10.   Hundred Day Challenge: The 100 Day Team would like to announce a new challenge to incentivize the navigation process.  For the next two weeks, we are going to see who can work towards housing as many clients as possible.  The navigator with the most clients who are housed in this two week period will win a $100 Visa gift card.  The hope of this challenge is to incentivize more staff to take on the role of navigator in addition to their current position, and to make sure that everyone hears the ticking clock.  We are more than halfway through this 100 Day Campaign, and there is still a lot of work to be done.

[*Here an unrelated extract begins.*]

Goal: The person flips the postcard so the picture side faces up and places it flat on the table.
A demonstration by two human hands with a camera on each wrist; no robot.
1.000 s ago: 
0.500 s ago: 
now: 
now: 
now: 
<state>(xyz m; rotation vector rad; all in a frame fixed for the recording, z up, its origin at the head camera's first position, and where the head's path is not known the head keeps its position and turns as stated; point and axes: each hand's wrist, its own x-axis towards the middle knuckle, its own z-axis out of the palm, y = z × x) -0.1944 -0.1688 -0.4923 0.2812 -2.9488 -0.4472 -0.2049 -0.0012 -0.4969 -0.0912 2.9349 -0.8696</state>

11.   Pending Referrals – The group reviewed all pending referrals on the prioritized list for a status update.
12.   Review Chronic Maybe List – This list is composed of people who have self-reported chronic status in an assessment in HMIS, but whose shared timelines in HMIS do not verify that they have the required length of homeless history.  Journey Home is asking that any staff who believes a client on this list is indeed chronically homeless to please help gather shelter records from their sites or provide outreach documentation when needed to verify length of homeless history.
13.   New Referrals – NS Enfield, S+C, 7 to Chrysalis BOS, 1 trans to proj heart, 3 transfers to CABHI.
a.       A handful of new referrals were made.  One referral was made to Next Steps Enfield, one to Shelter Plus Care, seven were made to CABHI Balance of State, one referral was transferred to Project Hearrt, and 3 referrals were transferred to CABHI Balance of State.
Announcements:
                This was Shannon Baldassario’s last GH CAN meeting because she is going to have her baby soon.  Sarah Melquist from MACC will be stepping in to fill her role shortly.